A 2018 academic paper titled, Housing Rents and Inflation Rates also challenged the accuracy of BLS’s rental surveys. It argued that the surveys have under-represented new tenants who would provide a more accurate view on the rental market. The paper concluded that U.S. inflation may have been overstated by 1.7% to 4.2% annually during the Great Recession but understated by 0.3% to 0.9% annually during the current expansion. Interestingly, this 0.3% to 0.9% adjustment would bring the latest core-PCE inflation, the Fed’s preferred price barometer, from 1.6% to a range of 1.9% to 2.5%, thus fulfilling the Fed’s self-imposed 2% inflation mandate. Problem solved!
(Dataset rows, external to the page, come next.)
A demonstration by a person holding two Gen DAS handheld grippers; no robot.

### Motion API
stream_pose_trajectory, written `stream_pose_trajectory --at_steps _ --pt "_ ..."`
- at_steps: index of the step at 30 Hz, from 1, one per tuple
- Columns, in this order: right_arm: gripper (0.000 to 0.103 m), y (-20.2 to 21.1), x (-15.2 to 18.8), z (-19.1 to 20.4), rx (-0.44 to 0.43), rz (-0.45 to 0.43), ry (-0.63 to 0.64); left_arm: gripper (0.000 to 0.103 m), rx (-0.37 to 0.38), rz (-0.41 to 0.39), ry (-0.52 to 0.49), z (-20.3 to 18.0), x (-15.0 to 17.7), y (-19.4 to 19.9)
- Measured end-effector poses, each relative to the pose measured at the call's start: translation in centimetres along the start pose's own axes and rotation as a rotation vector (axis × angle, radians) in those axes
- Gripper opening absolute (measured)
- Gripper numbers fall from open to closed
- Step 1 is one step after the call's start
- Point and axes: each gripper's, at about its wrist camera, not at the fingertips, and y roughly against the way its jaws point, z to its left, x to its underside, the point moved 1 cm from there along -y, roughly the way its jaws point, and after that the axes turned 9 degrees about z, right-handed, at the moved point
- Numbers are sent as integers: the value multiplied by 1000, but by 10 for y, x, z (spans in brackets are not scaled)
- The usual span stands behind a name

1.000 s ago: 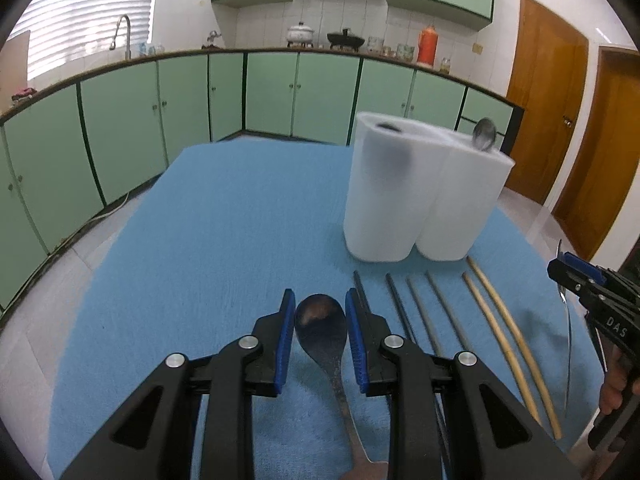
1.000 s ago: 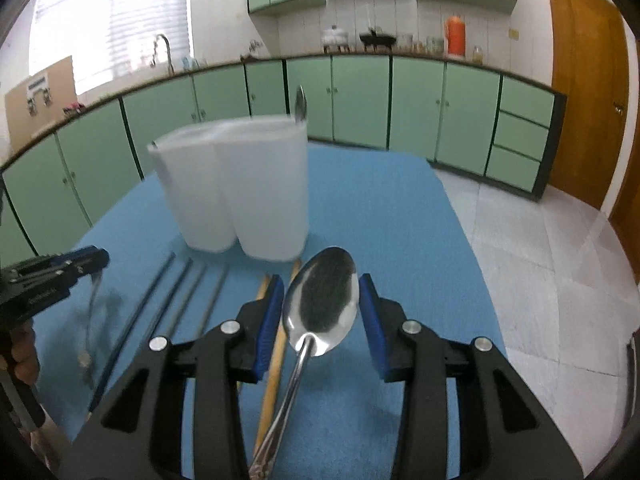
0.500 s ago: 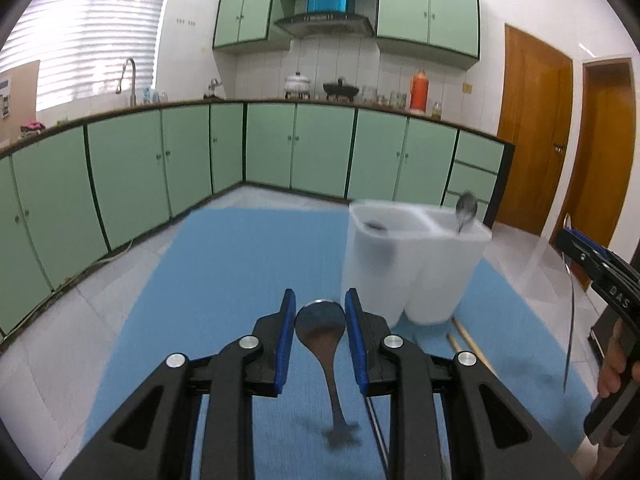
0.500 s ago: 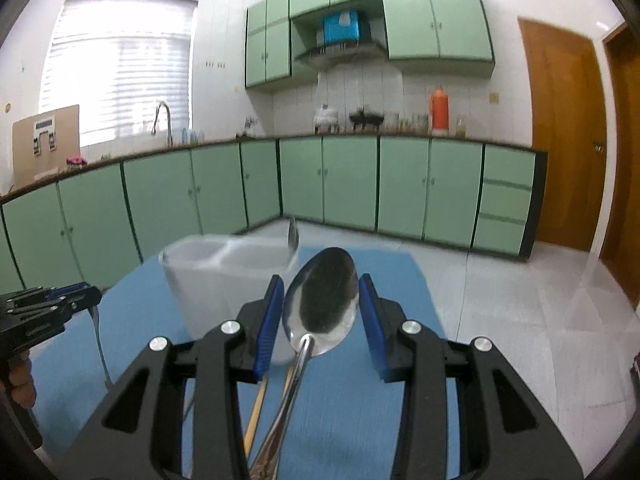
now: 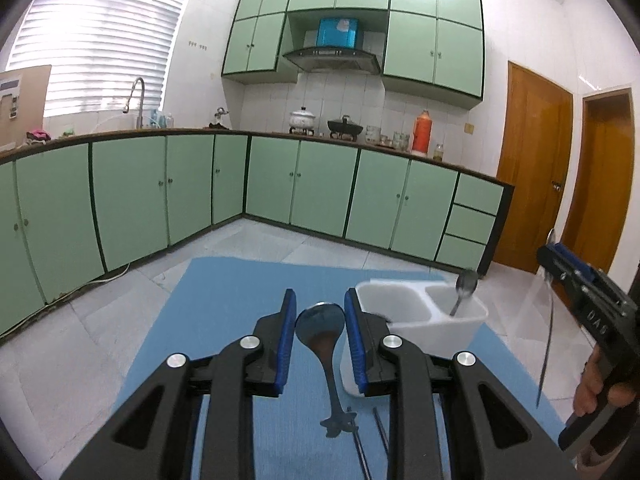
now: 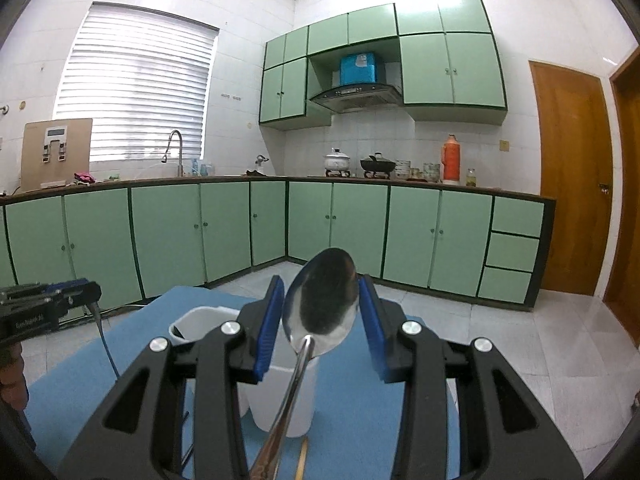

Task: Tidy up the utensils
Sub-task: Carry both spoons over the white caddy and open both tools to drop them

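**Both spoons lifted, holder below — drop-off pending**

Left hand-held gripper (image 5: 320,330): blue pads clamped on the bowl of a dark spoon (image 5: 322,330), handle hanging down over the blue mat (image 5: 224,300). Right hand-held gripper (image 6: 322,316): pads closed against the sides of a shiny spoon (image 6: 324,300), bowl facing the camera, handle running down and out of frame. Both spoons are clear of the table, well above the mat.

White two-compartment utensil holder (image 5: 436,320) stands on the mat, just beyond and below both grippers. One spoon in the holder (image 5: 464,286) already stands in the right-hand compartment as the left wrist view shows it, bowl up (the other compartment shows only a dark shape at its wall in the right wrist view; cannot tell what it is).

Still on the mat: dark chopsticks (image 5: 374,436), partly hidden behind the left gripper, and a tip of a bamboo chopstick (image 6: 303,460) below the holder.

Progress judgement: early to middle. One spoon stored, two in the air and not yet over a compartment, the chopsticks untouched. Remaining: lower both spoons handle-first into the spoon compartment, then collect the chopsticks.
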Motion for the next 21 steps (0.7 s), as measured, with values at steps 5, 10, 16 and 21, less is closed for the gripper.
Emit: stream_pose_trajectory --at_steps 5,10,16,21 --pt "37 -4 -18 -1 -3 -49 -9 24 11 -51 -10 -4 -23 9" --pt "37 -16 -38 -3 18 -101 -24 24 16 -101 -37 -15 -50 11" --pt "37 -42 -52 -4 82 -137 -32 24 48 -163 -56 -31 -86 11" --pt "37 -72 -52 -3 150 -147 -43 24 62 -170 -75 -46 -102 -8"
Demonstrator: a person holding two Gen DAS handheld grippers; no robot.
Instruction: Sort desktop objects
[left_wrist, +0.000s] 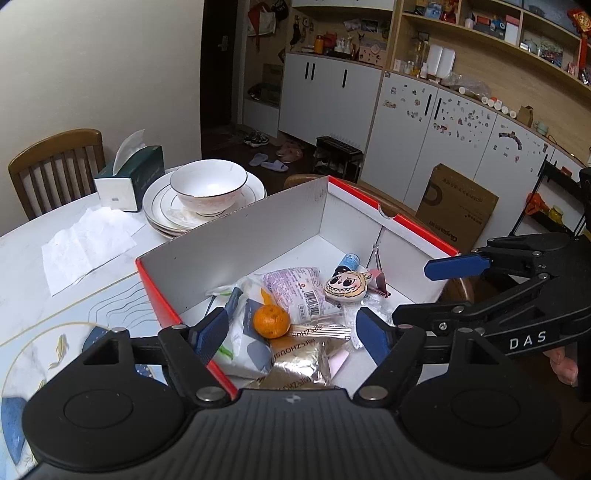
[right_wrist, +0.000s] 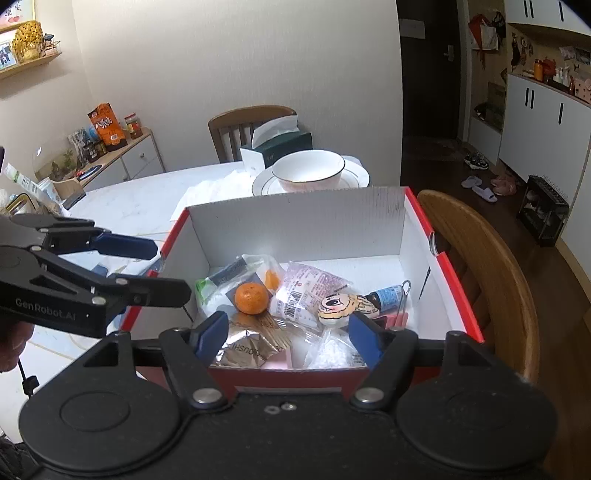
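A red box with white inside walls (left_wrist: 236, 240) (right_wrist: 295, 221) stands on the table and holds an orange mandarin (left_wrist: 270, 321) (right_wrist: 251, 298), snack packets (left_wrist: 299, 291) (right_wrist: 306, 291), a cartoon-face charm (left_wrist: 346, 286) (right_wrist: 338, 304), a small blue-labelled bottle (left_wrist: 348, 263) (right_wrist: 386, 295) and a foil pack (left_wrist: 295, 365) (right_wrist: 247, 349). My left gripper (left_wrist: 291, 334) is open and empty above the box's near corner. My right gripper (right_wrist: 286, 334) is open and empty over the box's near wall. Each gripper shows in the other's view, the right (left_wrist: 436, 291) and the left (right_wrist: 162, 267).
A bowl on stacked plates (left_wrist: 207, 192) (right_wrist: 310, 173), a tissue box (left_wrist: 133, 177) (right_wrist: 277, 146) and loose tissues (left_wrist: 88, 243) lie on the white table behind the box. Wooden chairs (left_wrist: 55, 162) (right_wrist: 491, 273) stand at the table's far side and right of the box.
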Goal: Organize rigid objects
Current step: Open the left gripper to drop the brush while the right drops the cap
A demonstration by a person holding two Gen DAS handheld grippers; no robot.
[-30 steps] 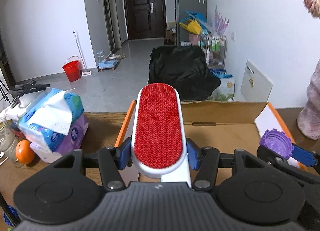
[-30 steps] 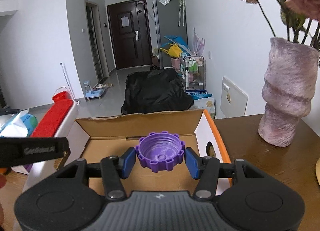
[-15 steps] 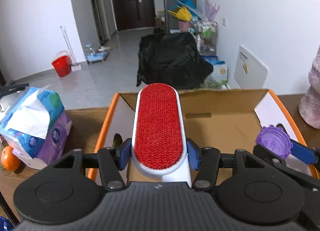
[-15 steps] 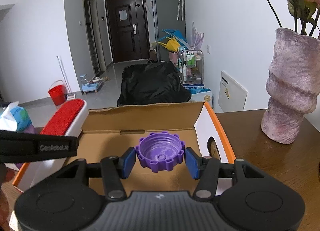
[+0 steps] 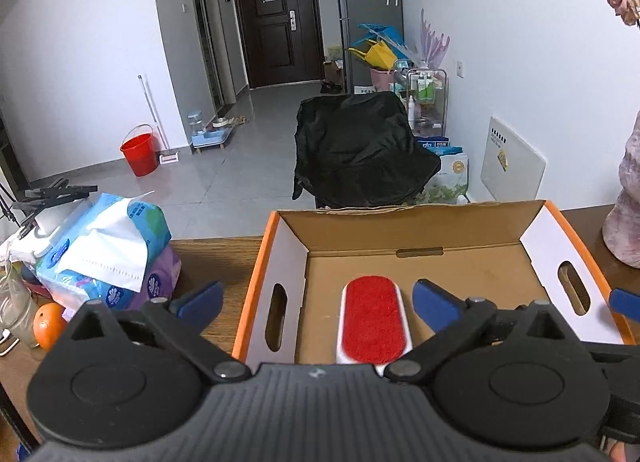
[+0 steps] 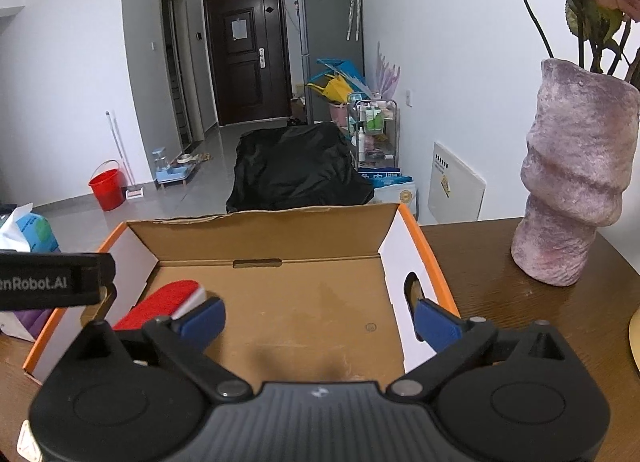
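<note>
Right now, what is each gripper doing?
Left gripper: just opened, empty; lint brush lies in the box.
Right gripper: just opened, holding nothing.

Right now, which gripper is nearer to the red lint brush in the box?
Left. The left gripper is open directly over the red lint brush; the right gripper is open farther right, over bare cardboard box floor.
</note>
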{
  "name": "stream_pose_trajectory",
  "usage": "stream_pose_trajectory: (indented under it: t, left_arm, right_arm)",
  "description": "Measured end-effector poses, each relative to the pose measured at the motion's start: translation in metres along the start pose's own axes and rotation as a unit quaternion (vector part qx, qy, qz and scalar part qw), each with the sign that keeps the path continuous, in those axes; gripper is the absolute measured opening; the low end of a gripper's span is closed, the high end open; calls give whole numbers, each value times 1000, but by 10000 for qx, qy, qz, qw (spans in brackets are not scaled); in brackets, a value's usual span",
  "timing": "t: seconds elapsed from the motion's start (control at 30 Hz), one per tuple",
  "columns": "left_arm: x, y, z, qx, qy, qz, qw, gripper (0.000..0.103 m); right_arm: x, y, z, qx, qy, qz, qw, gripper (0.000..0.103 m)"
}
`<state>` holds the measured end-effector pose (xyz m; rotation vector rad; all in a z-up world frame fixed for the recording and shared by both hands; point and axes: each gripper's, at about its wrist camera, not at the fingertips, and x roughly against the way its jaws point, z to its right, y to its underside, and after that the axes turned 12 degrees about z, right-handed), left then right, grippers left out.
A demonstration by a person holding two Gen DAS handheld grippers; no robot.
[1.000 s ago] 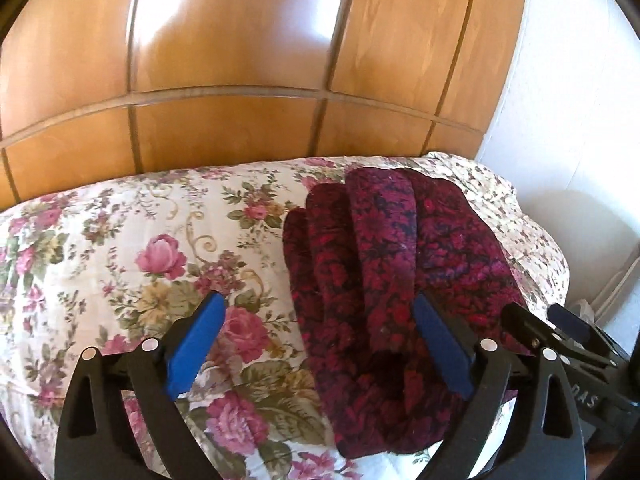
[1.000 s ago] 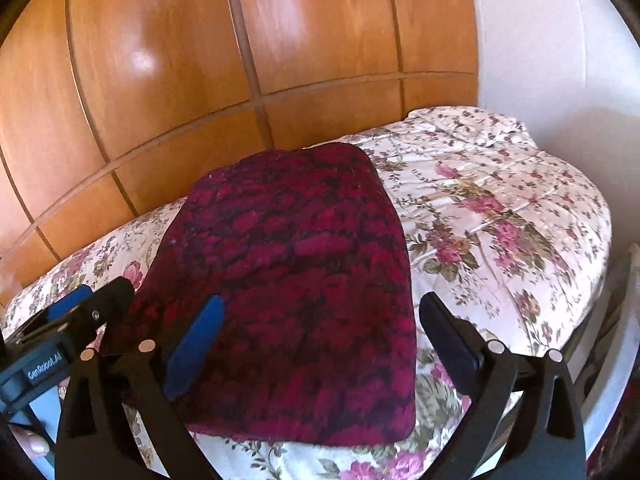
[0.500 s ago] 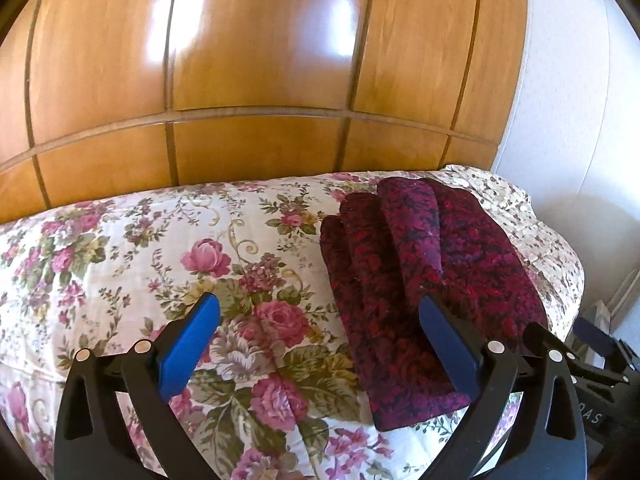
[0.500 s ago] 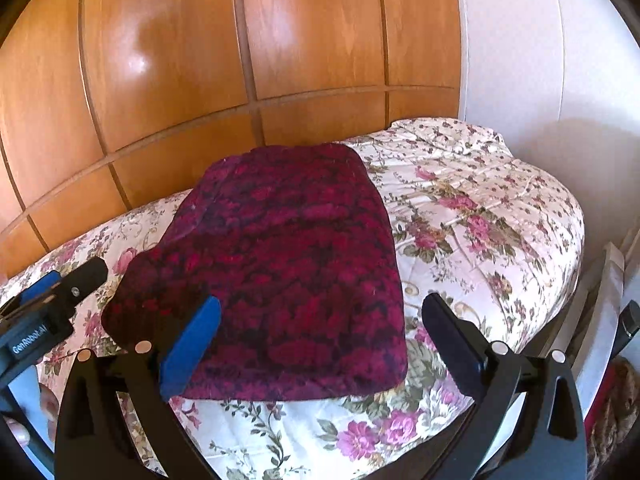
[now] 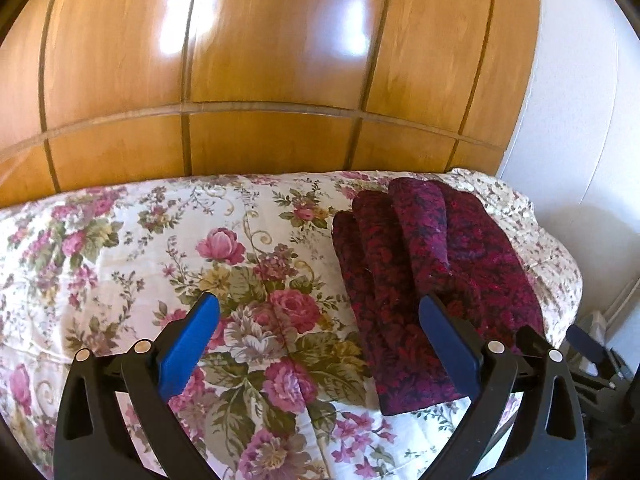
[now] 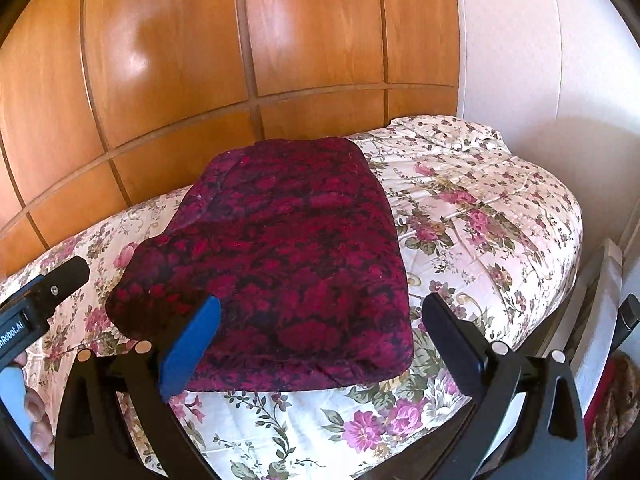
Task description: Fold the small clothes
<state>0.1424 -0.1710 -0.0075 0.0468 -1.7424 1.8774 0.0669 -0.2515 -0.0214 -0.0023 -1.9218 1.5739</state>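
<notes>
Both of your grippers hang with jaws spread wide and nothing between them: the left gripper (image 5: 319,338) sits over bare bedspread, the right gripper (image 6: 321,334) over the near edge of the folded garment (image 6: 288,264). That dark red patterned piece lies flat on the floral bedspread (image 6: 472,216), toward the end of the bed by the white wall (image 6: 520,60), and from the left wrist view its side shows several stacked layers, so the folding looks finished or close to it. If you want one more touch, bring the pads down flat and press along the near edge so the layers sit square; do not pinch a single layer, since lifting it would likely open the stack. Keep your left tool clear of the bundle's rounded corner, which already bulges a little. Count: one garment, one bed, two grippers, and one wooden panelled wall (image 5: 260,60) behind the bed. No other clothes show in either view.
</notes>
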Motion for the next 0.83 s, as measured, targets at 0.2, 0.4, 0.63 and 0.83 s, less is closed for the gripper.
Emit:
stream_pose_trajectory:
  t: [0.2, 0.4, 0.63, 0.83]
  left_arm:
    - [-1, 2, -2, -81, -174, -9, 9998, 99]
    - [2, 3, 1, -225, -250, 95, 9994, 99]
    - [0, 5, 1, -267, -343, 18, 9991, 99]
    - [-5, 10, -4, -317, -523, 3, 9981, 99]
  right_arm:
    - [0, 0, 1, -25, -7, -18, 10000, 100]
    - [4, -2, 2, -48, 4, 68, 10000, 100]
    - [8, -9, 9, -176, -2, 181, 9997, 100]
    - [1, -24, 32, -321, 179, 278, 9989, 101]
While most seniors would agree that the Social Security cost-of-living-adjustment, which is tied to the increase in CPI, does not come close to the real-life inflation, some analysts claim that the BLS has persistently overstated inflation by being too conservative in its use of hedonic pricing and substitution. This argument is built on the exponential improvement and new products and services created by technological advances. It would conveniently justify central banks’ ultra-loose monetary policies in search of the “elusive” 2% inflation. On the other hand, it would also imply that gains in real income, real output, and standards of living have been chronically understated. In short, the one thing that reasonable people can agree on is that inflation measurement is flawed. However, any attempt to change it and the subsequent policy implications will be fraught with controversy. It will pit statistician’s theoretical assessment of quality improvement against people’s real-life experience and pocketbook issues.